At sixty yards, Margaret Eisenhart missed cleanly. Rosalita raised her plate over her right shoulder—she was a lefty—hesitated, then screamed ” Riza!” and threw. Sharp-eyed though he was, Roland wasn’t entirely sure if the plate’s edge clipped the side of the radish or if the wind toppled it over. In either case, Rosalita raised her fists over her head and shook them, laughing.
“Fair-day goose! Fair-day goose!” Margaret began calling. The others joined in. Soon even Callahan was chanting.
Roland went to Rosa and gave her a hug, brief but strong. As he did so he whispered in her ear that while he had no goose, he might be able to find a certain long-necked gander for her, come evening.
“Well,” she said, smiling, “when we get older, we take our prizes where we find them. Don’t we?”
Zalia glanced at Margaret. “What did he say to her? Did’ee kennit?”

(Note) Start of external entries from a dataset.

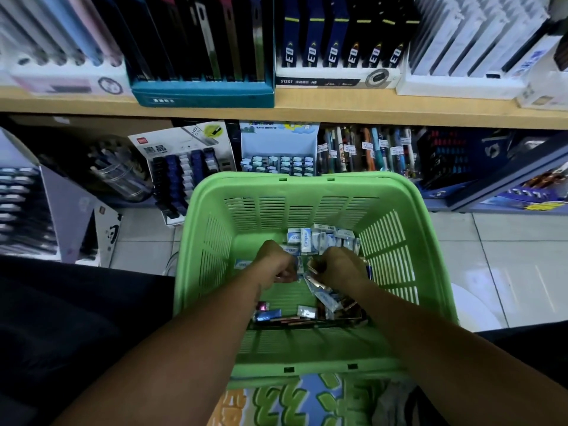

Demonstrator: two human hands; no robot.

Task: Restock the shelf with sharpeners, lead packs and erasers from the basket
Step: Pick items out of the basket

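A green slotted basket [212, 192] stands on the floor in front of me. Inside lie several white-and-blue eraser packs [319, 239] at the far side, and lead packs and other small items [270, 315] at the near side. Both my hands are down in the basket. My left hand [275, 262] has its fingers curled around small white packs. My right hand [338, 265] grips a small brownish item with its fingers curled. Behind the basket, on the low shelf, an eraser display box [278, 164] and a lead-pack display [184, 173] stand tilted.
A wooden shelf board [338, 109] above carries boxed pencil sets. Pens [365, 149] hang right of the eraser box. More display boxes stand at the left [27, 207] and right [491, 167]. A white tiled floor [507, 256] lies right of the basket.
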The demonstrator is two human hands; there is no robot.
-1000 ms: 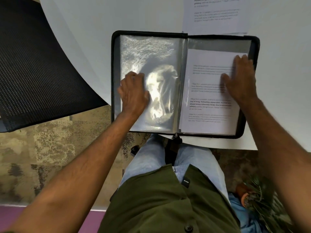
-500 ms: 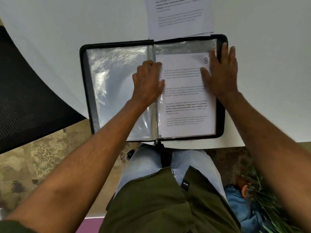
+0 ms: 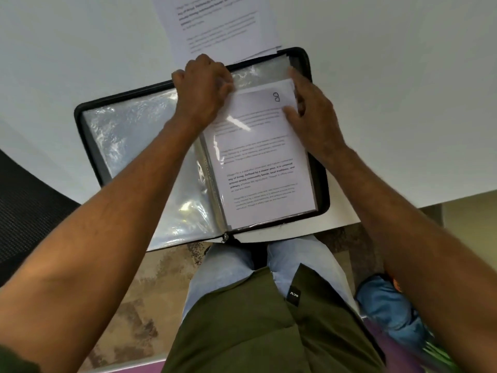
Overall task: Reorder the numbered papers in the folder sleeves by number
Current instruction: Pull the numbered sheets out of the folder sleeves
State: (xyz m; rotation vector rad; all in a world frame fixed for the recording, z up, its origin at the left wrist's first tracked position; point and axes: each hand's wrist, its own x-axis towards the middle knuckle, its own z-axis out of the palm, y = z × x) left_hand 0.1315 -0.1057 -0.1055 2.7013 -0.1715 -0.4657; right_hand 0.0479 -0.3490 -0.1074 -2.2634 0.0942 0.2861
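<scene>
Now our hands reach the sleeve's top edge.
Left hand (image 3: pixel 204 90) has moved up to pinch the sleeve (image 3: pixel 258 76); right hand (image 3: pixel 309 111) pinches paper 8 (image 3: pixel 266 157), likely withdrawing it.

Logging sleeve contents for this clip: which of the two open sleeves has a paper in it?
The right-hand sleeve, holding the printed sheet marked 8. The left-hand sleeve shows only shiny clear plastic.

Even overhead light glares off the plastic sleeves (image 3: pixel 129 146); wide-angle edges bend, slightly soft.

Open black folder (image 3: pixel 306 63), right sleeve — paper marked 8 (image 3: pixel 258 146)
</scene>
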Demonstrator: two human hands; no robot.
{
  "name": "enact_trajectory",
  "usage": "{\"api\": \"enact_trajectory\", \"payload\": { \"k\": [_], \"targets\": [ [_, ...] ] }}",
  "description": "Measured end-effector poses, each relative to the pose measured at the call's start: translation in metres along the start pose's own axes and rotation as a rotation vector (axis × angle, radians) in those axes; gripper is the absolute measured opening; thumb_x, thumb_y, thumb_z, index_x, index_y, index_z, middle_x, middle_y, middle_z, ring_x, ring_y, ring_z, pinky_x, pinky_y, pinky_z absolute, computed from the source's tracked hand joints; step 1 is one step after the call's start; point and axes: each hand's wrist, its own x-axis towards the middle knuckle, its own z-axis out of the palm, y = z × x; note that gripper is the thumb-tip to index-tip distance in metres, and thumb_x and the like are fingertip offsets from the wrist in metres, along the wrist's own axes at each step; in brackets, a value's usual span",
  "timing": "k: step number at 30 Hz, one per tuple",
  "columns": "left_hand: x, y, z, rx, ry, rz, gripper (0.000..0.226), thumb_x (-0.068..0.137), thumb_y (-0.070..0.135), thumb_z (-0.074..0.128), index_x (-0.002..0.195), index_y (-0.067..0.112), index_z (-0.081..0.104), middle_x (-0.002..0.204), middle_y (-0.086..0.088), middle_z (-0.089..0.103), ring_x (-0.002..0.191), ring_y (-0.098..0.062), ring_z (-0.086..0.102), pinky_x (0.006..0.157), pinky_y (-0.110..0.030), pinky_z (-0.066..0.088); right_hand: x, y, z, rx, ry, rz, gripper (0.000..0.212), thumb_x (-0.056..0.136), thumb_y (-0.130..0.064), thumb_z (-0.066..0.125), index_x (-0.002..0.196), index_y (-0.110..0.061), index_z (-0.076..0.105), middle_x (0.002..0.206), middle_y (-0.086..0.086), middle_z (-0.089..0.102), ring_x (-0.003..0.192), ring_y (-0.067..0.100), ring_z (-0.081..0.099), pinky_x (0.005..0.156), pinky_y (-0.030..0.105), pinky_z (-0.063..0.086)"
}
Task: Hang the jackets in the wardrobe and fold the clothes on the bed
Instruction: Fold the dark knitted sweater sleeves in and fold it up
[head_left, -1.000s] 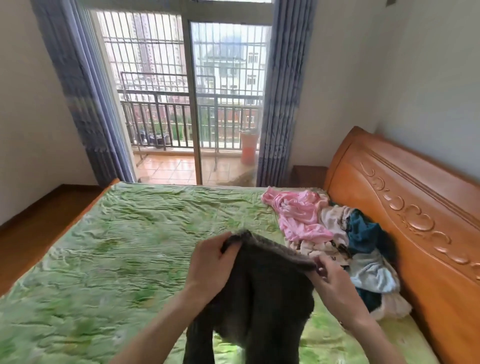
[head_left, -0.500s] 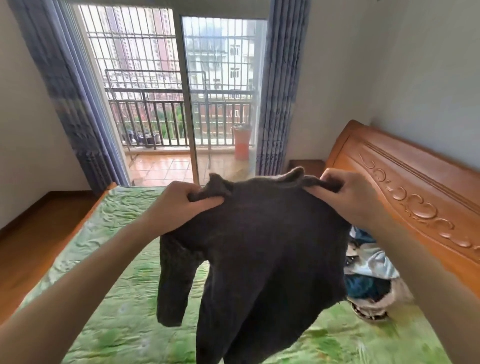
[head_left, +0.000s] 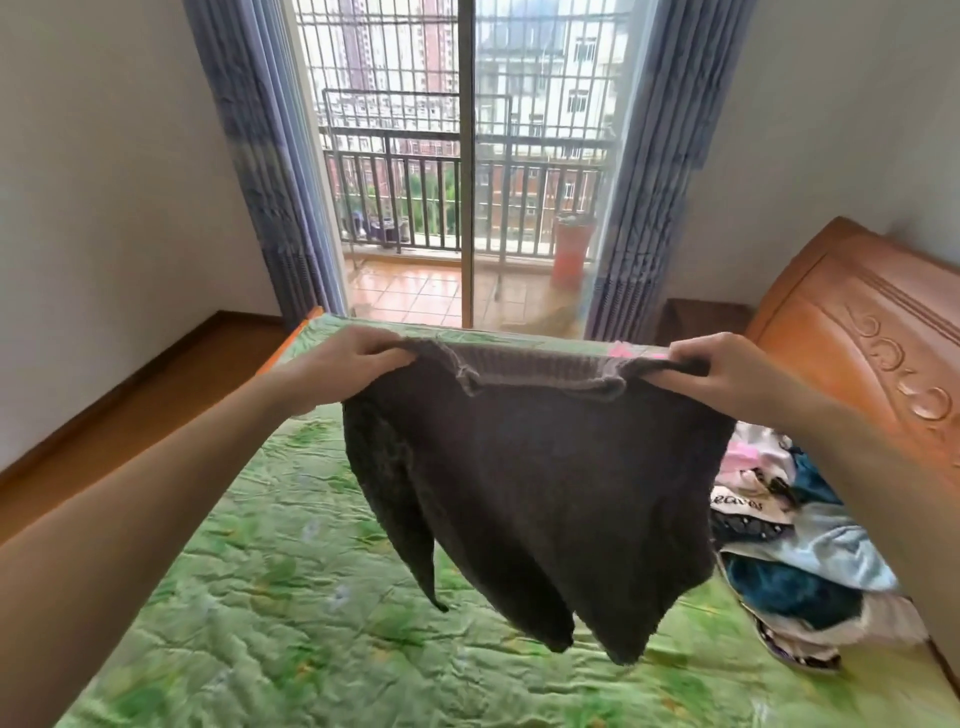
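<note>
A dark grey knitted sweater (head_left: 545, 488) hangs spread out in the air above the bed (head_left: 291, 623), its ribbed collar stretched along the top. My left hand (head_left: 343, 361) grips its left shoulder and my right hand (head_left: 722, 366) grips its right shoulder. One sleeve dangles at the left, and the hem ends a little above the green quilted cover. A pile of unfolded clothes (head_left: 795, 551), pink, white, pale blue and teal, lies on the bed against the headboard, partly hidden behind the sweater.
The carved wooden headboard (head_left: 872, 364) runs along the right. A glass balcony door (head_left: 462, 171) with blue curtains (head_left: 260, 156) stands beyond the bed. Brown wooden floor (head_left: 130, 405) lies to the left, and a bedside table (head_left: 701, 317) sits in the corner.
Both hands lifted the sweater off the bed and moved apart, stretching it wide by the shoulders. The view rose, and the sweater now hides much of the clothes pile.
</note>
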Motion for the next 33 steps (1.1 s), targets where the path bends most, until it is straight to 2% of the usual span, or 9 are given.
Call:
{"api": "enact_trajectory", "payload": {
  "k": [3, 7, 10, 13, 17, 20, 27, 29, 33],
  "targets": [
    [0.009, -0.011, 0.002, 0.016, 0.131, 0.020, 0.026, 0.102, 0.038, 0.064, 0.108, 0.019, 0.081, 0.100, -0.002, 0.078, 0.099, -0.021, 0.072, 0.097, -0.049, 0.058, 0.014, 0.013, 0.014, -0.003, 0.008, 0.031, 0.023, 0.093, -0.047, 0.071, 0.094, -0.027, 0.082, 0.082, -0.006, 0.077, 0.080, 0.015, 0.073, 0.070, 0.038, 0.057],
    [0.023, -0.030, -0.011, 0.161, 0.251, 0.073, 0.040, 0.097, 0.054, 0.064, 0.100, 0.019, 0.082, 0.087, 0.000, 0.076, 0.086, -0.020, 0.071, 0.086, -0.053, 0.059, 0.031, 0.013, 0.025, 0.115, 0.075, 0.092, 0.034, 0.090, -0.045, 0.074, 0.075, -0.015, 0.072, 0.066, -0.002, 0.065, 0.061, 0.010, 0.059, 0.061, 0.029, 0.045],
    [0.026, -0.050, -0.021, 0.286, 0.343, 0.084, 0.053, 0.088, 0.071, 0.060, 0.088, 0.022, 0.080, 0.076, 0.002, 0.072, 0.076, -0.018, 0.068, 0.074, -0.047, 0.059, 0.031, 0.006, 0.035, -0.002, 0.147, 0.081, 0.030, 0.093, -0.044, 0.071, 0.071, -0.025, 0.064, 0.065, -0.012, 0.062, 0.059, 0.003, 0.055, 0.060, 0.027, 0.040],
    [0.018, -0.079, -0.016, 0.340, 0.363, 0.112, 0.046, 0.093, 0.059, 0.068, 0.074, 0.018, 0.073, 0.067, 0.001, 0.067, 0.068, -0.019, 0.063, 0.063, -0.038, 0.048, 0.015, -0.003, 0.065, -0.145, 0.219, 0.064, 0.028, 0.093, -0.047, 0.068, 0.072, -0.033, 0.056, 0.063, -0.015, 0.058, 0.062, -0.001, 0.054, 0.061, 0.029, 0.036],
    [-0.006, -0.130, -0.005, 0.103, 0.126, 0.024, 0.034, 0.090, 0.040, 0.078, 0.077, 0.009, 0.078, 0.077, -0.020, 0.072, 0.066, -0.016, 0.060, 0.066, -0.034, 0.045, -0.022, -0.016, 0.119, 0.058, 0.116, 0.175, 0.001, 0.096, -0.034, 0.071, 0.096, -0.033, 0.071, 0.081, -0.012, 0.073, 0.076, 0.003, 0.068, 0.070, 0.027, 0.052],
    [-0.034, -0.167, 0.003, 0.120, -0.089, -0.084, 0.049, 0.086, 0.053, 0.078, 0.084, 0.004, 0.077, 0.071, -0.011, 0.069, 0.068, -0.013, 0.057, 0.066, -0.032, 0.039, -0.056, -0.030, 0.157, 0.237, -0.052, 0.252, 0.018, 0.098, -0.026, 0.068, 0.096, -0.044, 0.074, 0.090, -0.020, 0.075, 0.086, -0.003, 0.070, 0.076, 0.015, 0.051],
    [-0.096, -0.183, -0.012, 0.101, -0.451, -0.281, 0.055, 0.076, 0.064, 0.077, 0.084, 0.010, 0.078, 0.063, -0.004, 0.060, 0.057, -0.018, 0.057, 0.056, -0.032, 0.043, -0.105, -0.079, 0.170, 0.508, -0.603, 0.585, 0.031, 0.092, -0.042, 0.066, 0.106, -0.017, 0.078, 0.106, 0.013, 0.076, 0.096, 0.026, 0.072, 0.086, 0.040, 0.051],
    [-0.108, -0.176, -0.024, 0.060, -0.524, -0.302, 0.069, 0.062, 0.074, 0.075, 0.080, 0.008, 0.077, 0.063, -0.006, 0.059, 0.056, -0.019, 0.055, 0.055, -0.031, 0.039, -0.110, -0.097, 0.162, 0.624, -0.628, 0.650, 0.037, 0.079, -0.049, 0.077, 0.105, -0.023, 0.081, 0.110, 0.008, 0.078, 0.102, 0.024, 0.074, 0.088, 0.036, 0.057],
    [-0.113, -0.163, -0.040, -0.118, -0.626, -0.367, 0.076, 0.051, 0.082, 0.082, 0.064, 0.008, 0.072, 0.059, -0.008, 0.058, 0.050, -0.018, 0.054, 0.048, -0.025, 0.037, -0.110, -0.095, 0.157, 0.824, -0.350, 0.843, 0.088, 0.010, -0.064, 0.099, 0.085, -0.020, 0.085, 0.095, 0.007, 0.080, 0.080, 0.016, 0.076, 0.063, 0.022, 0.060]
  ]
}}
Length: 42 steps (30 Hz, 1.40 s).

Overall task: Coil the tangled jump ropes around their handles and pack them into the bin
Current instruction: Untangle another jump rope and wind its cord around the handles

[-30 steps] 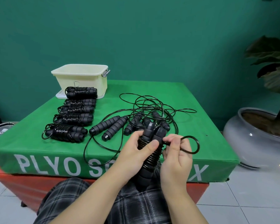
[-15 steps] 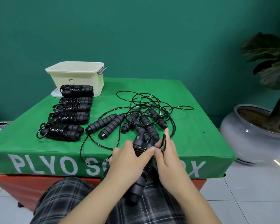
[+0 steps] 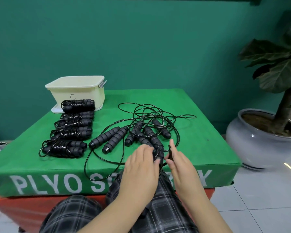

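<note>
Left hand [image 3: 139, 167] clasps a near-coiled rope [image 3: 159, 154] over the lap; right hand [image 3: 178, 161] pinches its last loop [image 3: 170, 153], which likely needs tucking next. On the green counter [image 3: 200, 148], tangled ropes [image 3: 149, 130] lie at 12 o'clock, five bundles [image 3: 71, 128] and the bin [image 3: 79, 91] at 10; a plant [image 3: 275, 68] stands at 2.

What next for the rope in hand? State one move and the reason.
Probably tuck the last loop, pinched by the right hand, under the coils: the left hand grips the wound handles and little loose cord remains.
</note>
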### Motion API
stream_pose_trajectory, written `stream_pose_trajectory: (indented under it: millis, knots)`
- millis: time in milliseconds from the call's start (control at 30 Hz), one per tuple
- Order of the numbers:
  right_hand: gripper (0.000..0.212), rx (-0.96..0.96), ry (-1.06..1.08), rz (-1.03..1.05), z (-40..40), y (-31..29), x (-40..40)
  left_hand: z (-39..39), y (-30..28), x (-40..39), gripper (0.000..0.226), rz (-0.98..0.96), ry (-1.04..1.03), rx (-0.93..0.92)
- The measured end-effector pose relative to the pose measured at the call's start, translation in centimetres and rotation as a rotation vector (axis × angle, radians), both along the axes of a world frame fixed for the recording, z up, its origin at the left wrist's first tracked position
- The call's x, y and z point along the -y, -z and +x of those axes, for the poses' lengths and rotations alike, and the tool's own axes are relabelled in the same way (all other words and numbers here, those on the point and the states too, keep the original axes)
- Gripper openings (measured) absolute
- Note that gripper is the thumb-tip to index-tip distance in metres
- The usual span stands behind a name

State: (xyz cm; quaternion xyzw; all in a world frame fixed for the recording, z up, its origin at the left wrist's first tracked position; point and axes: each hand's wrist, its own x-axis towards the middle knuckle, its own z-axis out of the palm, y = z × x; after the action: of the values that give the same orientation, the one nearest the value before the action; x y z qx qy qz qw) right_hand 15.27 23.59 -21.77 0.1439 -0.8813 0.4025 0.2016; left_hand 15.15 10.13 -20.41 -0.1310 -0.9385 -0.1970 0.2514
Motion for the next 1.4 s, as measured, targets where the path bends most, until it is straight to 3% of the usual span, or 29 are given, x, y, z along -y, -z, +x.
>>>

Margaret Eisenhart was smiling. “Nothing you haven’t heard yourself, I’m sure,” she said.
NINE
Then the ladies were gone. So was the Pere, on some errand or other. Roland of Gilead sat on the bottom porch step, looking downhill toward the site of the competition so lately completed. When Susannah asked him if he was satisfied, he nodded. “Yes, I think all’s well there. We have to hope it is, because time’s closing now. Things will happen fast.” The truth was that he had never experienced such a confluence of events…
but since Susannah had admitted her pregnancy, he had calmed nevertheless.